The number of eligible sports increased steadily. Early additions included conventional sports such as athletics, boxing, tennis, soccer, cricket, netball, basketball, rowing, swimming, shooting, skiing and golf.

Sports more recently embraced by the awards include aerobics, equestrian, lacrosse, mountain running, scuba diving, skeleton racing, snow boarding, speed skating, ice hockey, ice figure skating, handball, futsal, bodybuilding, power lifting and rogaining (a type of orienteering).

Otago Blues recipients include a who’s who of New Zealand sporting fame: from athletics great Jack Lovelock in 1930, to more recent sporting stars such as swimmer Danyon Loader, cyclist Greg Henderson, rugby players Anton Oliver and Farah Palmer, netballers Lesley Nicol and Belinda Colling, and dual international basketball and cricket representative Suzie Bates.

OUSA has extended the sporting accolades beyond Blues awards for specific sports. In 1960, it introduced the sportsman of the year award: Olympic men’s hockey team member John Cullen was the first winner.

In 1967, award organisers were faced with the phenomenon of a woman, Rae Johnston (later Henderson), winning the sportsman of the year award, for netball. Now retired and living in Waikanae, she recalls that, “I can still see some faces looking quite stunned. I don’t think they had contemplated a woman winning the award. It was amazing to receive the award. It was the top award as far as university sport went.”

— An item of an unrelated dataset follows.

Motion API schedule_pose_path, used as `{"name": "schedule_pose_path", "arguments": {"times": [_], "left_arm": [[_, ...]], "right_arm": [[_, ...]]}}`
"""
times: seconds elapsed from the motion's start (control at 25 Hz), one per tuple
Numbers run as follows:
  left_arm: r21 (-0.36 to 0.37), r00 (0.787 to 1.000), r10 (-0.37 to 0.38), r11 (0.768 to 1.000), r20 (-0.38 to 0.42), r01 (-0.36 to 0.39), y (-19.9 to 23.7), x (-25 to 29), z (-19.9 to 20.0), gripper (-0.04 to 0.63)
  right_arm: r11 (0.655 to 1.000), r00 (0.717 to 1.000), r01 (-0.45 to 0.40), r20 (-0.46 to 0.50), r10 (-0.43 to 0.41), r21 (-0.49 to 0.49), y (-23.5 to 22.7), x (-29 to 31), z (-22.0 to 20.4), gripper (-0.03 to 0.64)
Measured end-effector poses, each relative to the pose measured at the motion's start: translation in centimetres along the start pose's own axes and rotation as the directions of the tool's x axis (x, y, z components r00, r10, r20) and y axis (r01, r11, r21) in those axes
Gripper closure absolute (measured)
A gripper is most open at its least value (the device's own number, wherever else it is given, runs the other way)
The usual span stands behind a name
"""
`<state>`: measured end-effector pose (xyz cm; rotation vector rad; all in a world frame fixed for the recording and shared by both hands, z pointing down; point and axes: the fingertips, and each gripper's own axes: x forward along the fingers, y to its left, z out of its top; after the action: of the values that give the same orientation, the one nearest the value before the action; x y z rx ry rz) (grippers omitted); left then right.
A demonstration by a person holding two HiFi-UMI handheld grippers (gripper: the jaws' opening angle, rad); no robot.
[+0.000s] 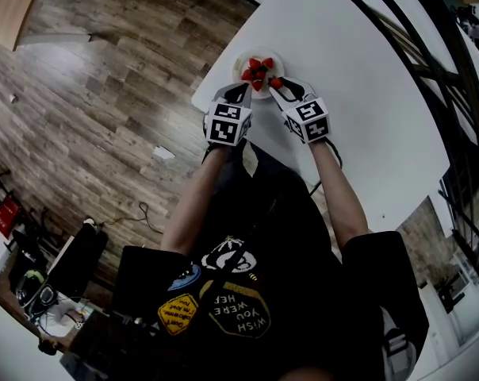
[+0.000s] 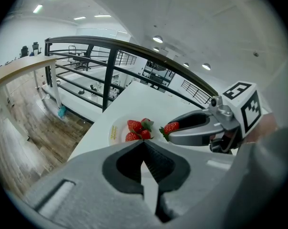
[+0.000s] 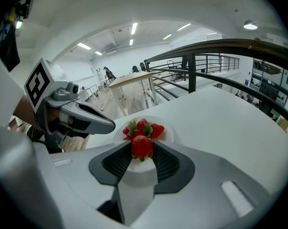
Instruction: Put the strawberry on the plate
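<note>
A small white plate (image 1: 276, 56) near the table's left corner carries several red strawberries (image 1: 256, 69). My right gripper (image 3: 142, 150) is shut on one more strawberry (image 3: 142, 145) at its jaw tips, held just short of the plate's (image 3: 168, 133) near rim. In the left gripper view that held strawberry (image 2: 172, 127) hangs to the right of the pile (image 2: 136, 129). My left gripper (image 2: 143, 145) is shut with nothing in it, its tip just before the plate (image 2: 115, 131). In the head view both grippers, left (image 1: 244, 89) and right (image 1: 276, 83), sit side by side.
The white table (image 1: 358, 94) runs back and right; its left edge and corner lie close to the plate, with wood floor (image 1: 105, 94) below. A dark railing (image 2: 134, 49) runs along the table's far side.
</note>
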<state>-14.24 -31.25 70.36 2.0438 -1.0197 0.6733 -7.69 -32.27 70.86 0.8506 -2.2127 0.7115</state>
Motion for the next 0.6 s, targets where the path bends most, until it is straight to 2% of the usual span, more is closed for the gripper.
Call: {"name": "schedule_pose_path", "arguments": {"times": [0.6], "left_arm": [[0.006, 1.0, -0.016, 1.0, -0.02, 0.016, 0.4, 1.2, -0.2, 0.595]], "right_arm": [[1.0, 0.999, -0.004, -0.046, 0.003, -0.016, -0.6, 2.0, -0.9, 0.479]]}}
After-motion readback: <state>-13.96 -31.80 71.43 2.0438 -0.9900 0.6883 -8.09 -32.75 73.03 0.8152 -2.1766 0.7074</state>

The sportsman of the year name persisted into the 1980s, despite several further female winners, before the name was changed to sportsperson of the year. In 2010, the association replaced the sportsperson award with two separate awards: for sportsman and sportswoman of the year.

In 1990, OUSA introduced an award for club administrators, replaced in 2008 by an award for outstanding contribution to sport. Netballer Angelina Yates was the inaugural winner of the Måori sportsperson of the year award, introduced in 2001; the Otago University Harrier and Multisport Club was the first recipient of the award for sports club of the year, introduced in 2004; and rugby coach Helen Littleworth was named the first coach of the year, in 2013.

Mild controversy surrounding the Blues awards has occasionally extended beyond the inevitable debates arising from the subjective task of selecting a few from the many. In 2009, for example, the Otago University Rowing Club boycotted the Blues awards, because it felt that they had been devalued by a name change – from University of Otago Blues to OUSA Blues – which had been made the previous year to coincide with the awards’ 100th anniversary. The association promptly reverted to the original name.

OUSA has not only increased the number of sporting awards, but also extended the scope of the awards to embrace outstanding cultural, artistic and community contributions by Otago students, through associated Golds awards introduced in 2002.

The inaugural recipients included Anna Leese, for singing; and Hayley Adams, for her involvement in Habitat for Humanity.

OUSA has also expanded these honours to include awards for outstanding contributions to arts and culture; services to faculty clubs; club of the year and society of the year; and, last year, community awards for altruistic students who have given back to the University and the city.

OUSA clubs development officer Sarah Taylor explains that a panel of OUSA Executive members and people with outside expertise decide which of the nominees will receive awards each year. She says that choosing Blues winners is usually more straightforward than deciding what constitute standout contributions deserving Golds awards.

OUSA recreation manager Michaela Tangimetua says that the Golds awards, in particular, are important in recognising students’ hard work and positive contributions. “That might be the only formal acknowledgement they get, and people might otherwise never see what they are doing.”

No one gets a blue jacket to wear these days, but all Blues and Golds awards recipients are presented with a plaque, and major award winners with a miniature replica of the trophy and some cash, at the annual awards function each September.